## Problem requirements
In the entries below, count the lines that contain the word "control" and give only that number.

Saved data entries:
*** Block opens ***

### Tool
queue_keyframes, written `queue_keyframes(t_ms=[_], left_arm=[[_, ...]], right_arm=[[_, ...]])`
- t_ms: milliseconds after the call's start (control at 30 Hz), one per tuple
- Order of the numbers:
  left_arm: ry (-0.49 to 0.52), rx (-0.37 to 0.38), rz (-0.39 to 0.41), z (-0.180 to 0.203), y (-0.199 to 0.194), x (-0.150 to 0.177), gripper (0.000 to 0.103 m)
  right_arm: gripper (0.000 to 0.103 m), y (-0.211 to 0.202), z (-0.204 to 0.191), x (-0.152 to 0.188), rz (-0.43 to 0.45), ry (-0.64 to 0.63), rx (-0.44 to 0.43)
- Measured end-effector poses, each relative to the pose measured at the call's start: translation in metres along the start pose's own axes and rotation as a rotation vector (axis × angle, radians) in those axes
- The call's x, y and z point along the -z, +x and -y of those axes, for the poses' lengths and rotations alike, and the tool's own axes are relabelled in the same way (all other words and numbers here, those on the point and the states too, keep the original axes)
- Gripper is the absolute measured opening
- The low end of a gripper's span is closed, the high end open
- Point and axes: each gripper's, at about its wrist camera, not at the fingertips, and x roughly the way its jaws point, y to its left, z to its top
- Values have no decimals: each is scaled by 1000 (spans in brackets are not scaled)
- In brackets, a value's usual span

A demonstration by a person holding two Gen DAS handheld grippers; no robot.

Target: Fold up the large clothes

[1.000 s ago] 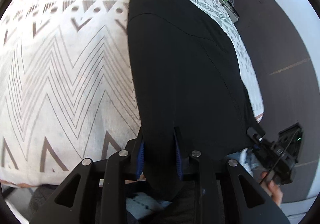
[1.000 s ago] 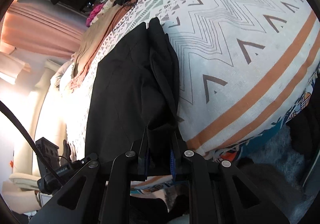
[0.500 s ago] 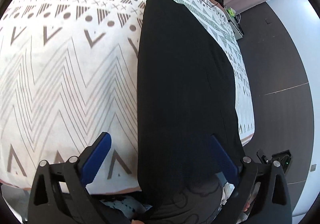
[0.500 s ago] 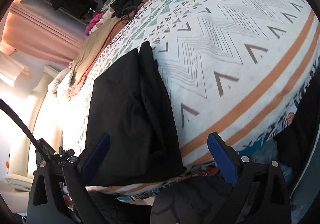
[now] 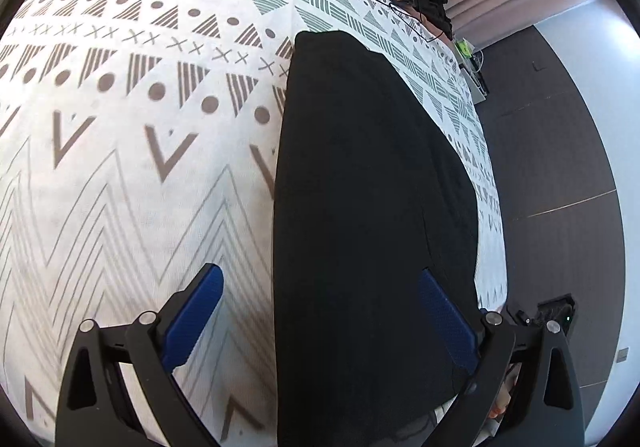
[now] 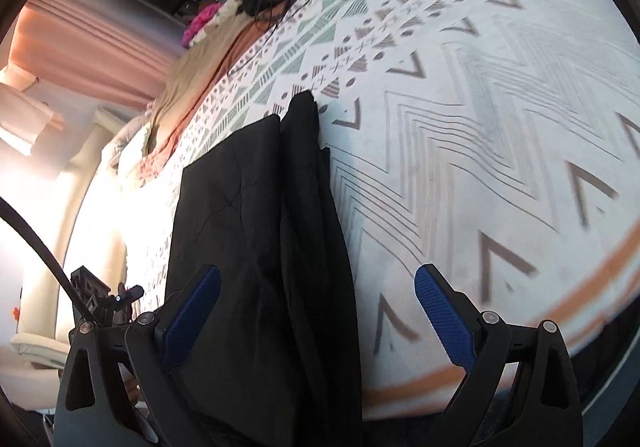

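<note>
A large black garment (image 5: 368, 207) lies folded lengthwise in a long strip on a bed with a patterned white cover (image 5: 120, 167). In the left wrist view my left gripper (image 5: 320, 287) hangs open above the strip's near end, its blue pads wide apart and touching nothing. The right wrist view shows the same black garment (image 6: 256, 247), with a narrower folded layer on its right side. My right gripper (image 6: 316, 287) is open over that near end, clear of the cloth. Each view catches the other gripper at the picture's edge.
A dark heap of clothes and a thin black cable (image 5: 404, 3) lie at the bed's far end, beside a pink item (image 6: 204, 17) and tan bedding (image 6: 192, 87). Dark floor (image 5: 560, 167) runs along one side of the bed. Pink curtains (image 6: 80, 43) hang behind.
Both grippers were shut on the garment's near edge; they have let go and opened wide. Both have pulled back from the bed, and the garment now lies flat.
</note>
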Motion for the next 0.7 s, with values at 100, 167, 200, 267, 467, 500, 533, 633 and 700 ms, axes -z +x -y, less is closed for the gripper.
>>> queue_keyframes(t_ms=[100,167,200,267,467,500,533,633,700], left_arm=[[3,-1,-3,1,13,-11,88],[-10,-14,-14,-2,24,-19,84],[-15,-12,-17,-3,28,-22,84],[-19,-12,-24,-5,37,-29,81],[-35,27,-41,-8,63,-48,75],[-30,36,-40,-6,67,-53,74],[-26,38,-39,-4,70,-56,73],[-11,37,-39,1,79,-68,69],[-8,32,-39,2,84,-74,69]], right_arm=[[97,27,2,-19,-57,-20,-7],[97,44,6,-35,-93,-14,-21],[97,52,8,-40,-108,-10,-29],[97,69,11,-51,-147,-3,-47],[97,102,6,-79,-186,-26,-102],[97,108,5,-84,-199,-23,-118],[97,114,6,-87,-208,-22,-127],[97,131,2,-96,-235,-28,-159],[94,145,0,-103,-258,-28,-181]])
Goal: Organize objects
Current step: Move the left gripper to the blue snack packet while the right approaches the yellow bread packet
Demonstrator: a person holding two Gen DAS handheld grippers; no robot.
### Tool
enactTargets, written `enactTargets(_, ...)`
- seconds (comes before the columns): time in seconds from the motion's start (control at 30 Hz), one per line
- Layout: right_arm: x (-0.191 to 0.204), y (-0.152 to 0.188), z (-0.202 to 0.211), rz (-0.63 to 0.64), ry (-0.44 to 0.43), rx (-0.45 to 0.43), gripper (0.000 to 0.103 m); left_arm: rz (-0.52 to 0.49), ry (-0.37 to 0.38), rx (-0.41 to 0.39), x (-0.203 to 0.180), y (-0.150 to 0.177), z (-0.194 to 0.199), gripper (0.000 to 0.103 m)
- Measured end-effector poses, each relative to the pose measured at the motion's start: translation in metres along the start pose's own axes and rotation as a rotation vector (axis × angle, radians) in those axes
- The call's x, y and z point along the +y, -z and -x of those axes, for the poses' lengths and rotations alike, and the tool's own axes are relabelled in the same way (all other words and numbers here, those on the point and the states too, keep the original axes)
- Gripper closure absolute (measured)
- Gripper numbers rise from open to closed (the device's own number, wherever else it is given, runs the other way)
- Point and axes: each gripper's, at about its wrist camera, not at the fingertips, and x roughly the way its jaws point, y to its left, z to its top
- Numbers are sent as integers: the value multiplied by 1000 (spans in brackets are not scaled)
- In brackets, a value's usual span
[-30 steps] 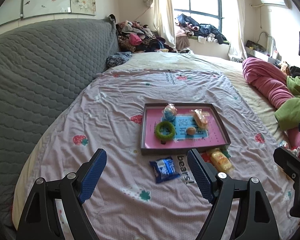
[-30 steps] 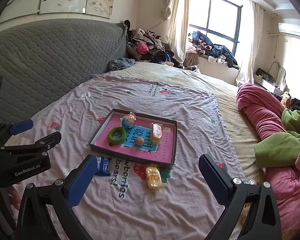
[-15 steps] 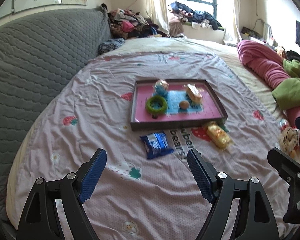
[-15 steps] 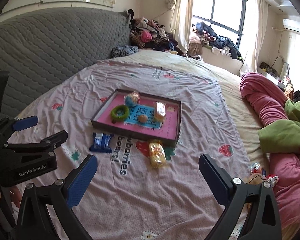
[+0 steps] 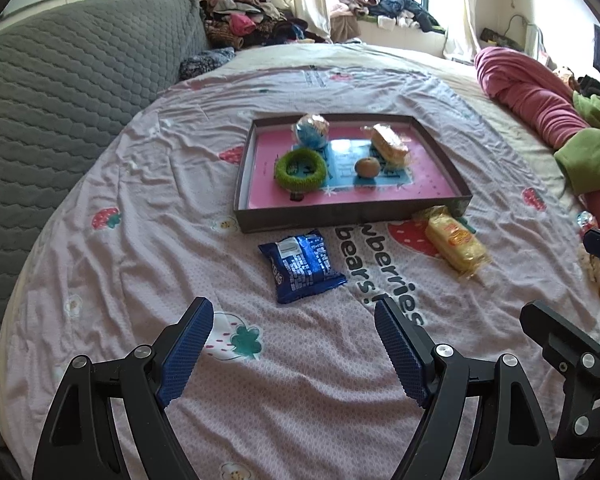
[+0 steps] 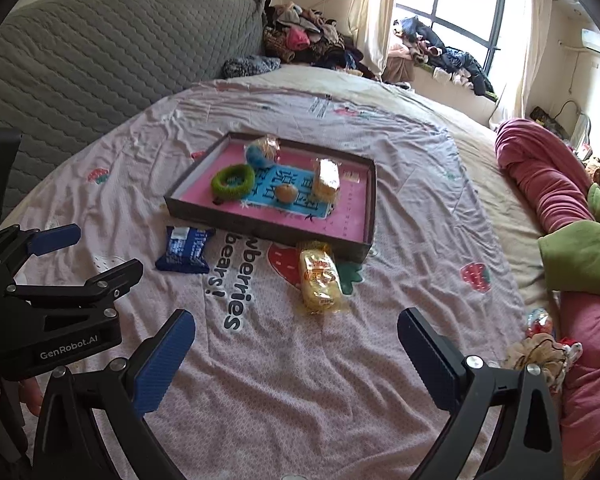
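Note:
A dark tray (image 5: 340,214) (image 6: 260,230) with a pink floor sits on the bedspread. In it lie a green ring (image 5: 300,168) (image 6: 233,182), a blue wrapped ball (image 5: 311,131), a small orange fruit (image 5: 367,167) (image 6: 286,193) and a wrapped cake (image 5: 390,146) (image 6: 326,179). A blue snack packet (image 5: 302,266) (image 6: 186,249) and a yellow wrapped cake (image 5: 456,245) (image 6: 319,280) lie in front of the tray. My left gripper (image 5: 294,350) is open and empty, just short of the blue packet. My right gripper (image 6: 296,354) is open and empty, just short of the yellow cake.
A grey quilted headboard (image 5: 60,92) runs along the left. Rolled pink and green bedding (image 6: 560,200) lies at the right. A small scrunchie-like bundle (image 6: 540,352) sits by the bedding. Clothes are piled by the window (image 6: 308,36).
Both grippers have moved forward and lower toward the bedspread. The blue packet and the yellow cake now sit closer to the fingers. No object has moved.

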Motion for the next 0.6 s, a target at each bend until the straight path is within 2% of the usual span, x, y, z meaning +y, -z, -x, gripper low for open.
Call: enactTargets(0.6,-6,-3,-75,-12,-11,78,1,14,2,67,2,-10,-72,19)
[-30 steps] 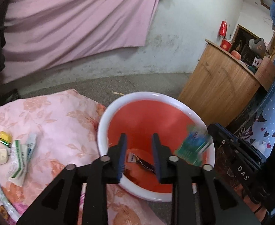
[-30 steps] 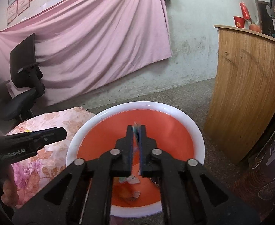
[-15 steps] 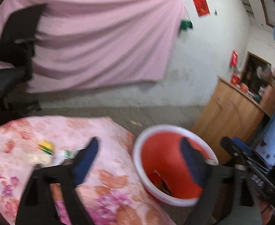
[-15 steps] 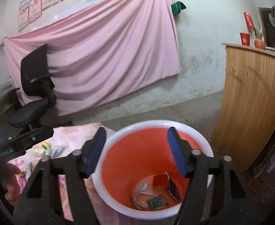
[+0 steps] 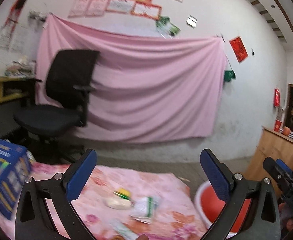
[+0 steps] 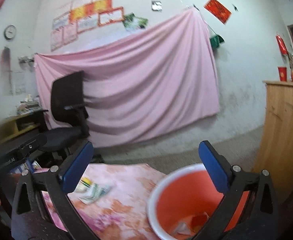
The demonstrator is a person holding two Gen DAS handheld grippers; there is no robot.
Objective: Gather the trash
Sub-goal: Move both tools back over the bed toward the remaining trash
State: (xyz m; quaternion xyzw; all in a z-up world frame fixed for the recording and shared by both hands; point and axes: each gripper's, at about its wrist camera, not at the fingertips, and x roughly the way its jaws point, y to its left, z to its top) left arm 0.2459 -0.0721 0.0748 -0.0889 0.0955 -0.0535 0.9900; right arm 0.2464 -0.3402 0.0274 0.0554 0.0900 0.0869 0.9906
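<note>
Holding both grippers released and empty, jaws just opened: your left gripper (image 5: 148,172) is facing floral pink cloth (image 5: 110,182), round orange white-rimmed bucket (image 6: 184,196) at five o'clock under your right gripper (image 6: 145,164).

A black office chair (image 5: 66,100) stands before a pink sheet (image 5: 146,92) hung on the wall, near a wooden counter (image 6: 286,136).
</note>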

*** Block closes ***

## Answer to this problem
2